WHAT IS BEING ASKED: Could you print each line of the material below exactly?

DATA BELOW:
::::::

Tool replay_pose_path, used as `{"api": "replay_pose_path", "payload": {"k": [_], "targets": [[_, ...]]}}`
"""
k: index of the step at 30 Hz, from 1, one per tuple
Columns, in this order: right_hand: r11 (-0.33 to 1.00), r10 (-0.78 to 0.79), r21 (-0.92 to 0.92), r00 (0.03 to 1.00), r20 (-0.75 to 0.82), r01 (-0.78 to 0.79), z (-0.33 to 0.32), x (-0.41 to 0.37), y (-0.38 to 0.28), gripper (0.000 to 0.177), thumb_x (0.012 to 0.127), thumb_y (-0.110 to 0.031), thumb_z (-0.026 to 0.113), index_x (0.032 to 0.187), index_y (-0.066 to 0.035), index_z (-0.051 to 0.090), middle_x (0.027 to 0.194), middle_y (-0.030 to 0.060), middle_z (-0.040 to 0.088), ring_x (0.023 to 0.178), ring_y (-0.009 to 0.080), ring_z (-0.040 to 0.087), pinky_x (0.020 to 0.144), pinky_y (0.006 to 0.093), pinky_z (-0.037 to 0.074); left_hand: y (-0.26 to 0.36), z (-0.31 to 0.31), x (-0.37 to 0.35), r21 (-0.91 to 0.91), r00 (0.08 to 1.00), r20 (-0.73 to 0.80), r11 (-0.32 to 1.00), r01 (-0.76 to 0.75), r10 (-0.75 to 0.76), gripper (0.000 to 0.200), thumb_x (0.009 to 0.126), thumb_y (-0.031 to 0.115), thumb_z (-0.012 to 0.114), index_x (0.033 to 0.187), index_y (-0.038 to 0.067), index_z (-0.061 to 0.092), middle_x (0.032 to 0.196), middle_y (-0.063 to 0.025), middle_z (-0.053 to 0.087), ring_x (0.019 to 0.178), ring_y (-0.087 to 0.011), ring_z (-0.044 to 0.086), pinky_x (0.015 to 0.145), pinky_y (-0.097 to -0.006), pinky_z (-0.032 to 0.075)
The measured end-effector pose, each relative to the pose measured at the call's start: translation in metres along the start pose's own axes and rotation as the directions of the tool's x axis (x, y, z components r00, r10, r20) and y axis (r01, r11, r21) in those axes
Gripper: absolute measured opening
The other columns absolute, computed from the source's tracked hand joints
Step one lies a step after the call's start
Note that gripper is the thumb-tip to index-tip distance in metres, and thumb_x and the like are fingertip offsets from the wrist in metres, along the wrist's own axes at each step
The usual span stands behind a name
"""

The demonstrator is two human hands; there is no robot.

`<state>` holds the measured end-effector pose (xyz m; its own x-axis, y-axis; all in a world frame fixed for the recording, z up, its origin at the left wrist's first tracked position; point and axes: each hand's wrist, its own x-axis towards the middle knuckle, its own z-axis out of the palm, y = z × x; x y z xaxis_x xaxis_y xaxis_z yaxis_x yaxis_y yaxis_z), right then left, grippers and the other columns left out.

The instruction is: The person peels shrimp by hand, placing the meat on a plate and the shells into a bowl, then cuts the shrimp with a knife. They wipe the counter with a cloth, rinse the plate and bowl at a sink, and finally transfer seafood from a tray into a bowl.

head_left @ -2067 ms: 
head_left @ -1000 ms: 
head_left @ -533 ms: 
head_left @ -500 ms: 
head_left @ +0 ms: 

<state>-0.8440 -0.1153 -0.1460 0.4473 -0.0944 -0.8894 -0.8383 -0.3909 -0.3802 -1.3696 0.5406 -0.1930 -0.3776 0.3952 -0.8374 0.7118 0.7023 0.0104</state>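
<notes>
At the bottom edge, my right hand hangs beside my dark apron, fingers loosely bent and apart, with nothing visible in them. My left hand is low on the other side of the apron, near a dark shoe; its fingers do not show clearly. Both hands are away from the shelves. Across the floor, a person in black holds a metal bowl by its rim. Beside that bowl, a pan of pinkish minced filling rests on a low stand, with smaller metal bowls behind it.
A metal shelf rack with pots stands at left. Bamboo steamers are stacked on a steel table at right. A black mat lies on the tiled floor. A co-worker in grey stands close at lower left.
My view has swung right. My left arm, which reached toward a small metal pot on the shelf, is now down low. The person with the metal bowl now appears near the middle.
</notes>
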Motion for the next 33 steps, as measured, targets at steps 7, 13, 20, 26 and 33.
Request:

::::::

EXERCISE RESULT:
Tool replay_pose_path, used as `{"api": "replay_pose_path", "payload": {"k": [_], "targets": [[_, ...]]}}`
"""
k: index of the step at 30 Hz, from 1, one per tuple
Columns, in this order: right_hand: r11 (-0.33 to 1.00), r10 (-0.78 to 0.79), r21 (-0.92 to 0.92), r00 (0.03 to 1.00), r20 (-0.75 to 0.82), r01 (-0.78 to 0.79), z (-0.33 to 0.32), x (-0.41 to 0.37), y (-0.38 to 0.28), gripper (0.000 to 0.177), thumb_x (0.012 to 0.127), thumb_y (-0.110 to 0.031), thumb_z (-0.026 to 0.113), index_x (0.032 to 0.187), index_y (-0.066 to 0.035), index_z (-0.051 to 0.090), middle_x (0.027 to 0.194), middle_y (-0.030 to 0.060), middle_z (-0.040 to 0.088), ring_x (0.023 to 0.178), ring_y (-0.009 to 0.080), ring_z (-0.040 to 0.087), pinky_x (0.020 to 0.144), pinky_y (0.006 to 0.093), pinky_z (-0.037 to 0.074); left_hand: y (-0.26 to 0.36), z (-0.31 to 0.31), x (-0.37 to 0.35), r21 (-0.91 to 0.91), r00 (0.08 to 1.00), r20 (-0.73 to 0.80), r11 (-0.32 to 1.00), r01 (-0.76 to 0.75), r10 (-0.75 to 0.76), gripper (0.000 to 0.200), thumb_x (0.009 to 0.126), thumb_y (-0.031 to 0.115), thumb_z (-0.012 to 0.114), index_x (0.033 to 0.187), index_y (-0.038 to 0.067), index_z (-0.061 to 0.092), middle_x (0.032 to 0.196), middle_y (-0.063 to 0.025), middle_z (-0.053 to 0.087), ring_x (0.019 to 0.178), ring_y (-0.087 to 0.011), ring_z (-0.044 to 0.086), pinky_x (0.015 to 0.145), pinky_y (-0.097 to -0.006), pinky_z (-0.032 to 0.075)
The measured end-effector pose, each relative to the pose measured at the call's start: translation in metres along the start pose's own axes and rotation as the directions of the tool's x axis (x, y, z components r00, r10, r20) and y axis (r01, r11, r21) in those axes
Gripper: absolute measured opening
The other columns absolute, computed from the source's tracked hand joints
Step one lies a step after the call's start
Note that gripper is the thumb-tip to index-tip distance in metres, and thumb_x and the like are fingertip offsets from the wrist in metres, along the wrist's own axes at each step
The usual span stands behind a name
"""

The demonstrator is two human hands; there is no robot.

`<state>` holds the measured end-effector pose (xyz m; its own x-axis, y-axis; all in a world frame fixed for the recording, z up, its origin at the left wrist's first tracked position; point and axes: each hand's wrist, its own x-axis towards the middle knuckle, its own z-axis out of the palm, y = z × x; x y z xaxis_x xaxis_y xaxis_z yaxis_x yaxis_y yaxis_z), right then left, grippers and the other columns left out.

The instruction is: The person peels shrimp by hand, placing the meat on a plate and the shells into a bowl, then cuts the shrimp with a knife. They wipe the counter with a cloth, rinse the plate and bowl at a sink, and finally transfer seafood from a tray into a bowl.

head_left @ -2067 ms: 
head_left @ -1000 ms: 
head_left @ -533 ms: 
head_left @ -500 ms: 
head_left @ +0 ms: 

<state>-0.8440 -0.1153 -0.1460 0.4473 -0.0944 -0.8894 -0.8383 -0.3909 -0.3802 -1.3696 0.5406 -0.1930 -0.3776 0.3952 -0.8374 0.7118 0.7023 0.0104</state>
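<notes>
At the bottom edge, my right hand hangs beside my dark apron, fingers loosely bent and apart, with nothing visible in them. My left hand is low on the other side of the apron, near a dark shoe; its fingers do not show clearly. Both hands are away from the shelves. Across the floor, a person in black holds a metal bowl by its rim. Beside that bowl, a pan of pinkish minced filling rests on a low stand, with smaller metal bowls behind it.
A metal shelf rack with pots stands at left. Bamboo steamers are stacked on a steel table at right. A black mat lies on the tiled floor. A co-worker in grey stands close at lower left.
My view has swung right. My left arm, which reached toward a small metal pot on the shelf, is now down low. The person with the metal bowl now appears near the middle.
</notes>
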Motion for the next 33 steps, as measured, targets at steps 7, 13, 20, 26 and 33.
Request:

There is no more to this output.